Auszeit für die Kinderbetreuung
Diese hat eine maximale Dauer von 3 Jahren ab der Geburt, Adoption oder Aufnahme des Kindes. Wenn der Betreuungszeitraum mindestens 1 Jahr beträgt, wird dieser Zeitraum bei der Berechnung der Dauer der freiwilligen Auszeit berücksichtigt.
Auszeit für die Pflege von Familienangehörigen
Diese dauert maximal 2 Jahre, um einen Familienangehörigen bis zum zweiten Grad der Verwandtschaft oder Verschwägerung zu pflegen.
Das Erlöschen des Arbeitsvertrages
Das Erlöschen des Arbeitsverhältnisses zwischen dem Unternehmen und dem Arbeitnehmer tritt ein, wenn der Vertrag beendet wird. In diesem Fall muss der Arbeitgeber dem Arbeitnehmer die im Rahmen einer Abfindung (Lösung) festgelegten Beträge zahlen.
Das Erlöschen des Vertrages kann aus verschiedenen Gründen erfolgen:
Erlöschen im gegenseitigen Einvernehmen
Wenn die Parteien beschließen, den Vertrag zu beenden. In diesem Fall hat der Arbeitnehmer keinen Anspruch auf Abfindung noch auf Arbeitslosengeld.

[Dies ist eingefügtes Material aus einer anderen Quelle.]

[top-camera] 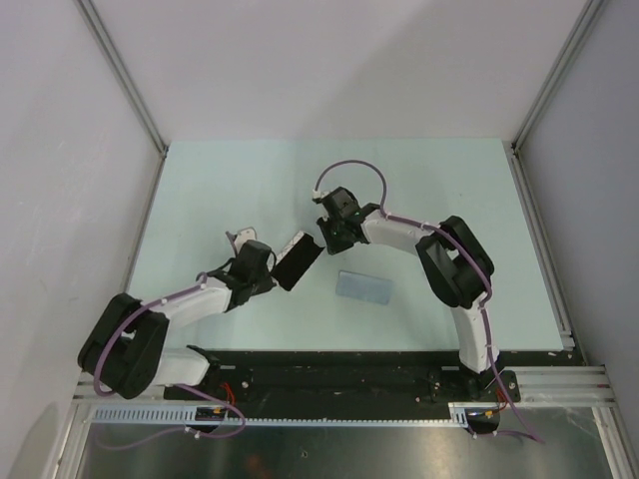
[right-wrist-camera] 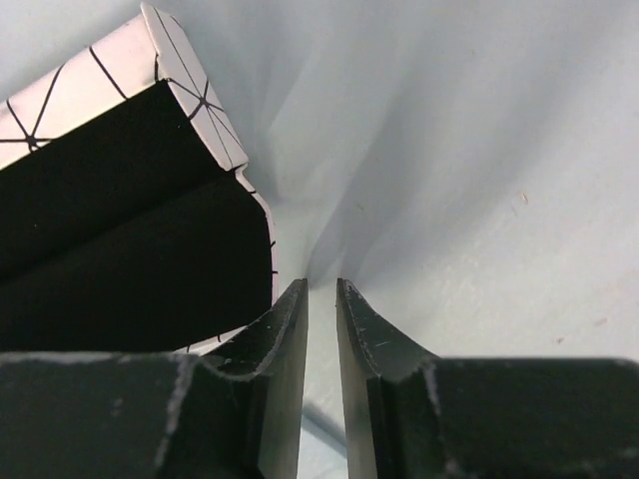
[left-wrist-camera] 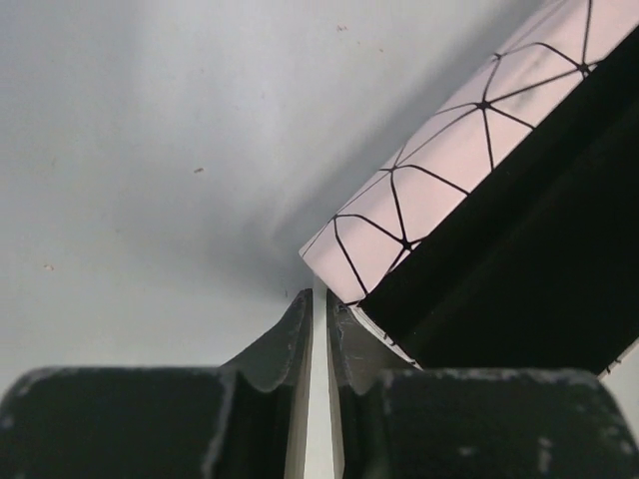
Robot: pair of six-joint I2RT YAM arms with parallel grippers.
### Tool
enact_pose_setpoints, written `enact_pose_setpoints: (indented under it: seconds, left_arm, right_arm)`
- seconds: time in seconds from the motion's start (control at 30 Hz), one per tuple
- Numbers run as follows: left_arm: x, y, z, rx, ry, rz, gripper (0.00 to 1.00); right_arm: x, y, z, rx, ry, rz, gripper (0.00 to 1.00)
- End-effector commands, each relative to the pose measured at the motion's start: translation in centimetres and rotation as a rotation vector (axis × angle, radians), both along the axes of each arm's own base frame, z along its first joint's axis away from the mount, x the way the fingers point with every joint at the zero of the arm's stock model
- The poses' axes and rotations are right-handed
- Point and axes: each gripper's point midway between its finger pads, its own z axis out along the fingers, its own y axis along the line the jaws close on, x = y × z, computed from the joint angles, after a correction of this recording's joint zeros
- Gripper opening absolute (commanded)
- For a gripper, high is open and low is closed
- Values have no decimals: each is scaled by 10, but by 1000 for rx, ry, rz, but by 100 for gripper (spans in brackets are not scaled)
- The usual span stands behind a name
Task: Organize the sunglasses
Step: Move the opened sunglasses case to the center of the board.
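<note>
An open sunglasses case (top-camera: 298,261), pink with black lines outside and black inside, lies between the two arms on the pale table (top-camera: 250,180). My left gripper (top-camera: 273,267) (left-wrist-camera: 319,299) sits at its near-left end, shut on a thin cream edge of the case (left-wrist-camera: 469,150). My right gripper (top-camera: 327,242) (right-wrist-camera: 321,289) is at the far-right end of the case (right-wrist-camera: 120,230), its tips on the table. Its jaws are nearly together, with only bare table in the slit. Its left finger (right-wrist-camera: 285,329) sits beside the case's rim. No sunglasses are in view.
A flat grey-blue pouch or cloth (top-camera: 363,287) lies on the table just right of the case, near the front. Grey walls and metal rails (top-camera: 539,200) bound the table on three sides.
</note>
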Motion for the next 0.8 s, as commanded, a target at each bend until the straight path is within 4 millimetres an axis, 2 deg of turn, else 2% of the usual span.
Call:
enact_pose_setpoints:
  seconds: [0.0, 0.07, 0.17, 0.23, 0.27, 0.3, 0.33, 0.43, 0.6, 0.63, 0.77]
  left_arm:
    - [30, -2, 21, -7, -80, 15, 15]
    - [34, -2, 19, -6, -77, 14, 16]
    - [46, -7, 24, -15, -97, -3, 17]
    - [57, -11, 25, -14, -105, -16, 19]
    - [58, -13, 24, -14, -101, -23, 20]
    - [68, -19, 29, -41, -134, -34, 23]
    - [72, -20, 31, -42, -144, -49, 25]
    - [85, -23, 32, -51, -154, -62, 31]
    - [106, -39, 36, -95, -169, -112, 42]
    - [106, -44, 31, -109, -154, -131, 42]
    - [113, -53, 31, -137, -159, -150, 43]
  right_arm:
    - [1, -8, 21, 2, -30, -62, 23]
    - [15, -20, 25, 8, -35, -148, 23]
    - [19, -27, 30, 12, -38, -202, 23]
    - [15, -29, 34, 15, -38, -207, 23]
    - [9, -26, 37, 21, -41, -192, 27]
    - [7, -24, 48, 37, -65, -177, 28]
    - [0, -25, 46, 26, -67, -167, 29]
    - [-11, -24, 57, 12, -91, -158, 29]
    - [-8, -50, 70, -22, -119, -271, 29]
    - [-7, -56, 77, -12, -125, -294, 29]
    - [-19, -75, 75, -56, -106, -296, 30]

Beendigung des Werk- oder Dienstleistungsvertrages
Der Vertrag endet mit Abschluss der vereinbarten Arbeit oder Dienstleistung. Der Arbeitnehmer hat Anspruch auf eine Abfindung von 8 Tagen pro Jahr.
Erlöschen auf Veranlassung des Arbeitnehmers
Es steht dem Arbeitnehmer frei, den Vertrag aus eigener Initiative in folgenden Fällen zu beenden:
- Kündigung (Dimisión): Kein Anspruch auf Abfindung.

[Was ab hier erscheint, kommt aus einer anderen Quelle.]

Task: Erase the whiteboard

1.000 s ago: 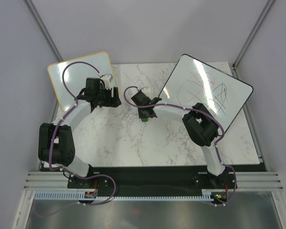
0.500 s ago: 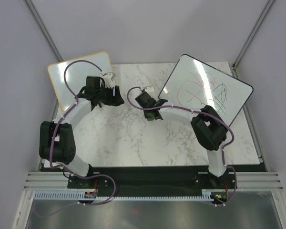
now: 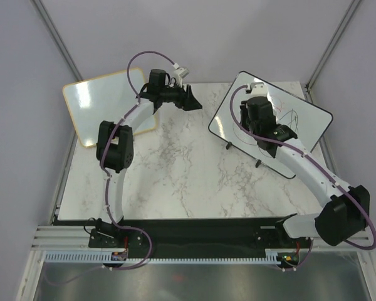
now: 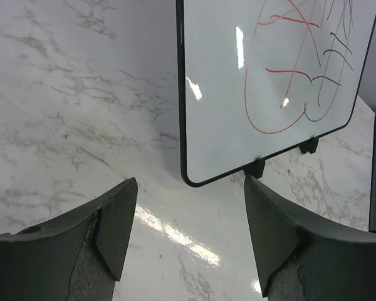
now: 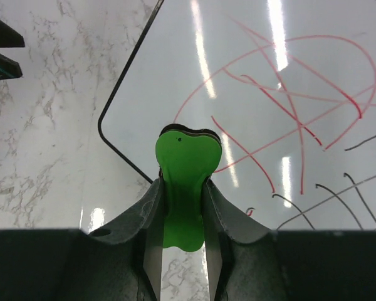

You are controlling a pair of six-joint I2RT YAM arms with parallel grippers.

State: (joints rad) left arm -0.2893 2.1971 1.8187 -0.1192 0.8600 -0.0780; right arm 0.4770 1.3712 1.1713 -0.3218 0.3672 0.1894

- Verzicht des Arbeitnehmers: Wenn der Arbeitnehmer seinem Arbeitgeber nicht mitteilt, dass er seine Entscheidung aufgibt, kann der Arbeitgeber die Entscheidung ablehnen, wenn sie dem Unternehmen Schaden zufügt.
Erlöschen aus wichtigem Grund (durch Arbeitgeberverschulden)
Der Arbeitnehmer beantragt die Beendigung, weil der Arbeitgeber gegen den Vertrag verstoßen hat (z. B. Änderung der Bedingungen zu unbezahlter Arbeit oder anhaltende Verzögerungen bei der Lohnzahlung). Der Arbeitnehmer hat Anspruch auf eine Abfindung von 45 Tagen pro Jahr, für den er Anspruch auf eine Frist von 42 Monaten hatte.
Andere Ursachen
Bei Altersruhestand oder Tod hat der Arbeitnehmer Anspruch auf eine Abfindung in Höhe von einem Monatsgehalt.